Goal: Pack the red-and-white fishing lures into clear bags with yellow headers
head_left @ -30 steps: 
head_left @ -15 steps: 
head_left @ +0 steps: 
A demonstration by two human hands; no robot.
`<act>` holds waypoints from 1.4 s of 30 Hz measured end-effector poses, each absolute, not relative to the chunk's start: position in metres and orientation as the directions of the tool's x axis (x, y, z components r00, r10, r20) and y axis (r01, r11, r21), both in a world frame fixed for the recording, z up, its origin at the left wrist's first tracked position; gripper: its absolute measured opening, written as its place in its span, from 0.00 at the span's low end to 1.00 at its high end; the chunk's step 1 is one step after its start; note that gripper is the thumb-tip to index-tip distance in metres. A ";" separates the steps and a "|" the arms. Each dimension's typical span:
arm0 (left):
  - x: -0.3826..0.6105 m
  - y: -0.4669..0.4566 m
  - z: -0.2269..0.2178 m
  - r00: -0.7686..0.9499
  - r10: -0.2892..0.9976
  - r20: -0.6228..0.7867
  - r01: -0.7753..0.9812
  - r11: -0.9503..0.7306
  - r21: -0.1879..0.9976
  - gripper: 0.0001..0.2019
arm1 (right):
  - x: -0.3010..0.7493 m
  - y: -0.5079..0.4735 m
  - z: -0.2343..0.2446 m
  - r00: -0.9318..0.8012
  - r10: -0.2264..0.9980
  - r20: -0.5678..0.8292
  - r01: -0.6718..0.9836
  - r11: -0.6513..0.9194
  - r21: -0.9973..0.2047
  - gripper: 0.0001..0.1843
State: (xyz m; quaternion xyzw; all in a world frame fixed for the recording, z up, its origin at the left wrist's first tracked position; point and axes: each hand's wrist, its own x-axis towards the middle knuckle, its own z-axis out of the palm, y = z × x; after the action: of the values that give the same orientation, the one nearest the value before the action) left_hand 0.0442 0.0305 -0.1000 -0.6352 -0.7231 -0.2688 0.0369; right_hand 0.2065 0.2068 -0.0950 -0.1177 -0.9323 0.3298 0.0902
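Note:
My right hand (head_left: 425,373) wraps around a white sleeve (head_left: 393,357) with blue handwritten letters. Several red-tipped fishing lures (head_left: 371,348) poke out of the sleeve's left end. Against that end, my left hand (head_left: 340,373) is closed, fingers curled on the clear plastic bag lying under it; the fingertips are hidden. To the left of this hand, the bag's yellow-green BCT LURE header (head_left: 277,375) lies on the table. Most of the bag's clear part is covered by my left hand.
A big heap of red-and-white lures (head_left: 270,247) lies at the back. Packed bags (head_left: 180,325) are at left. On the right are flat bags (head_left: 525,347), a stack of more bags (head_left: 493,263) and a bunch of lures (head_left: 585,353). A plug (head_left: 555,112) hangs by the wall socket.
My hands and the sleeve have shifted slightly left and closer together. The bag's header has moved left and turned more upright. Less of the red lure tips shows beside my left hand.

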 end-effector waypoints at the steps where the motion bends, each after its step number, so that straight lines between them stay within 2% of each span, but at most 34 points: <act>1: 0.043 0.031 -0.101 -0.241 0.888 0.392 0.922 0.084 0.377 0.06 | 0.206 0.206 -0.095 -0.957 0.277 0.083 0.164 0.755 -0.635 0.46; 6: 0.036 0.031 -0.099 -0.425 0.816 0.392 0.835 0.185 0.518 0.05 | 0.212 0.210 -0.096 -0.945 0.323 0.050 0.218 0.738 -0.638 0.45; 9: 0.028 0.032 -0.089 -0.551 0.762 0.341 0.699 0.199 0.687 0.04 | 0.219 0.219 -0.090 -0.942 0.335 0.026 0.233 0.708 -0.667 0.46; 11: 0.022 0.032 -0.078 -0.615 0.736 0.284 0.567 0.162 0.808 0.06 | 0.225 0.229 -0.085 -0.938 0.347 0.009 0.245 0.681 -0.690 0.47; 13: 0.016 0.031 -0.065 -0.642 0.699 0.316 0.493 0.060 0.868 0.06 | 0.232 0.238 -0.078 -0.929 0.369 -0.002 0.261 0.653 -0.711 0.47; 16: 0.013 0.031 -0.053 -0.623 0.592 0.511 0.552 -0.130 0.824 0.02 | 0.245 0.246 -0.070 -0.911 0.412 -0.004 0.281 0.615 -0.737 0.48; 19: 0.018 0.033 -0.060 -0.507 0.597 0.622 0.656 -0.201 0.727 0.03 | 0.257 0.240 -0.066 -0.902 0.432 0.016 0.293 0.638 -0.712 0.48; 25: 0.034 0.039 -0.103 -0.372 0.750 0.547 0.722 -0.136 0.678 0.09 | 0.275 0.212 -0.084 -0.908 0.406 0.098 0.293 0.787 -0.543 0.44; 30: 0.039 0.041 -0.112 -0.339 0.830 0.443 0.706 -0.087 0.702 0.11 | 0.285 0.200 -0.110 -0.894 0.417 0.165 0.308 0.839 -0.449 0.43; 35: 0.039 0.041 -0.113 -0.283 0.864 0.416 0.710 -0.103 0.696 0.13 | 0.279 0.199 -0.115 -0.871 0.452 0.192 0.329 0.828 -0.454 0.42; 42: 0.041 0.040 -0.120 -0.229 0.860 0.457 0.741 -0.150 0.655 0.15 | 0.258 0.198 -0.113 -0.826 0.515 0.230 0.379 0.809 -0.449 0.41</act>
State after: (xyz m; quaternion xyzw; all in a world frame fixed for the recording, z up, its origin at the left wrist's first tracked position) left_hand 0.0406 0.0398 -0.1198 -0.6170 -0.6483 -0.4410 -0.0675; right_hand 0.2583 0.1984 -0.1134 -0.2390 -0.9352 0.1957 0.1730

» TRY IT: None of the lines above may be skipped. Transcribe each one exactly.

» EXERCISE OUTPUT:
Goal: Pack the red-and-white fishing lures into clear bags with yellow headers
head_left @ -30 steps: 
head_left @ -15 steps: 
head_left @ +0 steps: 
A demonstration by two human hands; no robot.
`<act>` holds waypoints from 1.4 s of 30 Hz measured end-effector poses, each absolute, not relative to the chunk's start: position in metres and orientation as the directions of the tool's x axis (x, y, z components r00, r10, r20) and y axis (r01, r11, r21), both in a world frame fixed for the recording, z up, its origin at the left wrist's first tracked position; gripper: its absolute measured opening, written as its place in its span, from 0.00 at the span's low end to 1.00 at its high end; the chunk's step 1 is one step after its start; note that gripper is the thumb-tip to index-tip distance in metres. A ";" separates the steps and a "|" the arms. Each dimension's typical span:
arm0 (left):
  - x: -0.3826..0.6105 m
  - y: -0.4669..0.4566 m
  - z: -0.2269..0.2178 m
  - r00: -0.7686..0.9499
  - r10: -0.2892..0.9976
  - r20: -0.6228..0.7867
  - r01: -0.7753..0.9812
  - r11: -0.9503..0.7306
  - r21: -0.1879..0.9976
  - gripper: 0.0001..0.2019
arm1 (right):
  - x: -0.3010..0.7493 m
  - y: -0.5079..0.4735 m
  - z: -0.2343..0.2446 m
  - r00: -0.9318..0.8012
  - r10: -0.2264..0.9980
  - r20: -0.5678..0.8292
  - r01: -0.6718..0.9836
  - r11: -0.6513..0.9194
  - r21: -0.9973..0.2047
  - gripper: 0.0001..0.1843
State: (xyz m; quaternion xyzw; all in a world frame fixed for the recording, z up, its origin at the left wrist's first tracked position; point and axes: each hand's wrist, its own x-axis towards the middle knuckle, its own z-axis out of the palm, y = z × x; after the action: of the values that give the same orientation, the one nearest the value before the action) left_hand 0.0442 0.0305 -0.1000 -0.6352 -0.7231 -0.2688 0.0369; right_hand 0.2065 0.2068 -0.0950 -0.1177 -0.9323 0.3298 0.0902
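Note:
My right hand (head_left: 425,373) wraps around a white sleeve (head_left: 393,357) with blue handwritten letters. Several red-tipped fishing lures (head_left: 371,348) poke out of the sleeve's left end. Against that end, my left hand (head_left: 340,373) is closed, fingers curled on the clear plastic bag lying under it; the fingertips are hidden. To the left of this hand, the bag's yellow-green BCT LURE header (head_left: 277,375) lies on the table. Most of the bag's clear part is covered by my left hand.
A big heap of red-and-white lures (head_left: 270,247) lies at the back. Packed bags (head_left: 180,325) are at left. On the right are flat bags (head_left: 525,347), a stack of more bags (head_left: 493,263) and a bunch of lures (head_left: 585,353). A plug (head_left: 555,112) hangs by the wall socket.
My hands and the sleeve have shifted slightly left and closer together. The bag's header has moved left and turned more upright. Less of the red lure tips shows beside my left hand.
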
 end-effector waypoints at the steps where the motion bends, each after its step number, so that straight lines between them stay within 2% of each span, but at most 34 points: <act>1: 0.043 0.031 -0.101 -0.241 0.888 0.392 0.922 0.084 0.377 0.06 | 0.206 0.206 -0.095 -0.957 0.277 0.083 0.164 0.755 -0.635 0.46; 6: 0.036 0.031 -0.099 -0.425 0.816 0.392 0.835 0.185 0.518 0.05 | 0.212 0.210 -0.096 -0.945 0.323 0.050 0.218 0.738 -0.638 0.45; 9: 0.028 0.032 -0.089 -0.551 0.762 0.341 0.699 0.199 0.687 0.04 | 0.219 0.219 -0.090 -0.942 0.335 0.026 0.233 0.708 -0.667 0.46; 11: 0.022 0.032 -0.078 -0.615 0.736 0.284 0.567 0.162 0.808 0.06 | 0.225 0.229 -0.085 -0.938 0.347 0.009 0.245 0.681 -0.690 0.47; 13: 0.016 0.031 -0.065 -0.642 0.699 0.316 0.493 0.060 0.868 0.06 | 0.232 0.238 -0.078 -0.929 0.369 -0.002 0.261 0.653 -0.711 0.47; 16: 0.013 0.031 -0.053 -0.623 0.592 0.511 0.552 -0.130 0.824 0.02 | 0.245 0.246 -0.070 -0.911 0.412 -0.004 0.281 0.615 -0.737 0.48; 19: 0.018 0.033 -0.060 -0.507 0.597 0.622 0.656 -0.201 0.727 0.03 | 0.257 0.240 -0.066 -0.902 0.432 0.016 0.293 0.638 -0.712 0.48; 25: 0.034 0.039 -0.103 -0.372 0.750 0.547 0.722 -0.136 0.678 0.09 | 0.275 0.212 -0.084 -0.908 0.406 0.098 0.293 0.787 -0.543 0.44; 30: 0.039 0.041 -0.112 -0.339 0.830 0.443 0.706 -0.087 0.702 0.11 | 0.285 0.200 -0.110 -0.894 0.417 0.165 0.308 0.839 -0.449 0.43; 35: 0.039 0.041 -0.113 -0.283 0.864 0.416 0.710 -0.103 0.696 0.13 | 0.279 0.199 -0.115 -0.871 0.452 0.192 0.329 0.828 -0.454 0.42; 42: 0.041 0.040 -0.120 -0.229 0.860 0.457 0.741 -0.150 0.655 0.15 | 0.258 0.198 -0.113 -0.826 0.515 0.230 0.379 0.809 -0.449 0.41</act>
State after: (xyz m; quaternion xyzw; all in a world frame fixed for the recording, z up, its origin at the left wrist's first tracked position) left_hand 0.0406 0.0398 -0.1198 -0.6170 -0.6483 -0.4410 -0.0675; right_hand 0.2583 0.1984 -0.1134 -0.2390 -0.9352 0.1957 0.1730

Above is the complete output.